Former President Donald Trump is on the campaign trail again, and most of the attention he’s getting is for bare-knuckled attacks on his chief opponents, President Biden (whom he derides as “Crooked Joe”) and Florida Gov. Ron DeSantis (“DeSanctimonious”), as well as the prosecutors who have indicted him (“fascist thugs”).

Amid the insults, Trump has laid out a menu of actions he plans to take if he becomes president again. Anyone who isn’t a true believer in Trump’s authoritarian vision should be terrified. In speeches, interviews and campaign videos, Trump has promised to:

• Use the military to participate in the largest deportation of undocumented immigrants in American history.

• Order the National Guard into cities with high crime rates, whether local officials want it or not.

• Prosecute Californians who protect minors coming to the state for gender-affirming care.

• Impose a 10% tariff on almost all foreign goods, increasing prices for consumers.


• Appoint a special prosecutor to “go after” his political opponents, beginning with Biden.

• Purge the federal civil service of anyone who questions his views.

Some of those pledges may turn out to be illegal or impractical, but they’re more than bluster. Most of them reflect views Trump has held for decades; he’ll try to act on them, even if laws and judges get in his way. Some promises, like mass deportations, are reruns from his first-term agenda – only this time, he and his aides know how to fulfill them under an expansive view of federal authority.

Here’s a preview of the second Trump administration, based mostly on the candidate’s own words:


Just as he did in 2016, Trump has promised to launch “the largest domestic deportation operation in American history” against an estimated 11 million immigrants without legal status, using military units as well as civilian agencies.

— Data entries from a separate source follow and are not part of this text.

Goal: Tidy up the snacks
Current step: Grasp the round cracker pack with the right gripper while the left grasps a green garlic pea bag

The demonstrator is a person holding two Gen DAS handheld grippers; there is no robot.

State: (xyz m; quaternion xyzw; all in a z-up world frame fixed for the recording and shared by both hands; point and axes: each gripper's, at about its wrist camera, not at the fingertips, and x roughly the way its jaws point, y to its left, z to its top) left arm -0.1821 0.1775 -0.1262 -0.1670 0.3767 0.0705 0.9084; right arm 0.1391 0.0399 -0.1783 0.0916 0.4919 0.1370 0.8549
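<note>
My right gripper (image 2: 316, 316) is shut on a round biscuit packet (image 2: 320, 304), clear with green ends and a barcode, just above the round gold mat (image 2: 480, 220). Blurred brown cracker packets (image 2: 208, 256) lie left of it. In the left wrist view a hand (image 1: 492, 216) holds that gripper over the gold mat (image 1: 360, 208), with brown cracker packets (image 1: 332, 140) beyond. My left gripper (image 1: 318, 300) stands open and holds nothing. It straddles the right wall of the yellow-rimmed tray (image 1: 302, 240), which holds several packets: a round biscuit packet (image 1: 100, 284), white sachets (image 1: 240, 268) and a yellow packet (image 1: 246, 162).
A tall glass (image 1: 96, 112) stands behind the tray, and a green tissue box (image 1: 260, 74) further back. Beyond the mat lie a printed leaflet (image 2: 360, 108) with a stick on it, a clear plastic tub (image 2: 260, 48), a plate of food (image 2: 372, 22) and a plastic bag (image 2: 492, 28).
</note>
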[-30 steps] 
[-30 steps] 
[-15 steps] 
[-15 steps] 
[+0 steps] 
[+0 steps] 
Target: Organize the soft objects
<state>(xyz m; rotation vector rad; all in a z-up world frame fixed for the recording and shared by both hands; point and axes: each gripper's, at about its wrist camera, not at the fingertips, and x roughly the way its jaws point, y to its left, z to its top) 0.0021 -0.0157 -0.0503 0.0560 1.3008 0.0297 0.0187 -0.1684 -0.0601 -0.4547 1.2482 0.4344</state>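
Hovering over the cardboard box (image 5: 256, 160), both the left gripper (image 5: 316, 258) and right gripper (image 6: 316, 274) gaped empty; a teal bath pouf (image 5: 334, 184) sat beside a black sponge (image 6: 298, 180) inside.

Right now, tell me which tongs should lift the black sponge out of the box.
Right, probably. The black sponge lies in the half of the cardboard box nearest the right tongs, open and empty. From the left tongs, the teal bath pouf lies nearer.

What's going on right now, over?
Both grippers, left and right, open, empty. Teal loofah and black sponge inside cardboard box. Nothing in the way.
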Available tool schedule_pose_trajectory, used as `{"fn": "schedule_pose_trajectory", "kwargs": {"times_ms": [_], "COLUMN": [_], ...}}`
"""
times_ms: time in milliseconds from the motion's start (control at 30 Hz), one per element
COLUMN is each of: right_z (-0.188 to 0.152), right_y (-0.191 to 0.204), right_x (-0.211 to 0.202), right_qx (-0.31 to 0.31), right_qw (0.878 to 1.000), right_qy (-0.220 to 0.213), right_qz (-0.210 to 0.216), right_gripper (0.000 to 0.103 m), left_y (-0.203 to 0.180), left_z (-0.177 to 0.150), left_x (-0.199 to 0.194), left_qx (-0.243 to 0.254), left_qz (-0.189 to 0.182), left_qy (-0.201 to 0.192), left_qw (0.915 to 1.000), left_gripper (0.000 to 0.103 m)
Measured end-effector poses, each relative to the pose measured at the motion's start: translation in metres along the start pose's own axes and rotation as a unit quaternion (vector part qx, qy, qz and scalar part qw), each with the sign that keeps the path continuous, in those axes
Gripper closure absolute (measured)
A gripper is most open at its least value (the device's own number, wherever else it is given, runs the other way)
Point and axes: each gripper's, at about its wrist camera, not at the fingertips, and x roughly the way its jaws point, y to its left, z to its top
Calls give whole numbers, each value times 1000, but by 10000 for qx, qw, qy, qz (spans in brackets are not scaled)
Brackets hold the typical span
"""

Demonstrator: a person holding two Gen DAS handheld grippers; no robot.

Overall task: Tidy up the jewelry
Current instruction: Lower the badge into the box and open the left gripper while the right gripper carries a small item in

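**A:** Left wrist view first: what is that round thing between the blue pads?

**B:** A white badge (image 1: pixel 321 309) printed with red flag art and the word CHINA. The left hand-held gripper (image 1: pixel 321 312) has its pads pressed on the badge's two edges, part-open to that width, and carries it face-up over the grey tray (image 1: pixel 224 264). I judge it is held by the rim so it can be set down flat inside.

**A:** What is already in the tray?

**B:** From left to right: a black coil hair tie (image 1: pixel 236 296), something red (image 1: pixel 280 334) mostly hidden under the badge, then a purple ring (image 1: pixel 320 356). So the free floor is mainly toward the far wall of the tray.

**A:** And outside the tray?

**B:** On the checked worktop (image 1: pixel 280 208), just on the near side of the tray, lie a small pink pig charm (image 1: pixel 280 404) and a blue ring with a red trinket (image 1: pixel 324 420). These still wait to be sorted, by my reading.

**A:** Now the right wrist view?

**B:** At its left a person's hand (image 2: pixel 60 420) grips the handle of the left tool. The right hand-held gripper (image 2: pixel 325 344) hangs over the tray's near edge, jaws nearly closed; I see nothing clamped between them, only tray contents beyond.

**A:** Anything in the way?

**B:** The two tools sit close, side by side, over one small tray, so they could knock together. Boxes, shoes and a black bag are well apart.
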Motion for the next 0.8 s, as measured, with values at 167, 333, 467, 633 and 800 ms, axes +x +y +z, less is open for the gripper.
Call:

As he did in 2016, he’s using racially coded language.

“They’re prisoners, people from mental institutions, terrorists,” he said at a recent rally in Iowa.

“It’s not just countries adjoining us,” he told conservative radio host Hugh Hewitt. “They’re coming from all over Africa. They’re coming from areas of the world that nobody can believe … and they’re destroying our country.”

Trump has also said he wants to revive the family separation policy he imposed during his first term until public outcry forced him to reverse it.

And he has promised to sign an executive order “on Day One” to end birthright citizenship for children of immigrants without legal standing.

All of these actions would almost surely draw legal challenges, but a determined president could probably get some of them to stick.



Trump has also revived a proposal he made during the summer of unrest in 2020: “In cities where there has been a complete breakdown of public safety, I will send in federal assets including the National Guard until law and order is restored.”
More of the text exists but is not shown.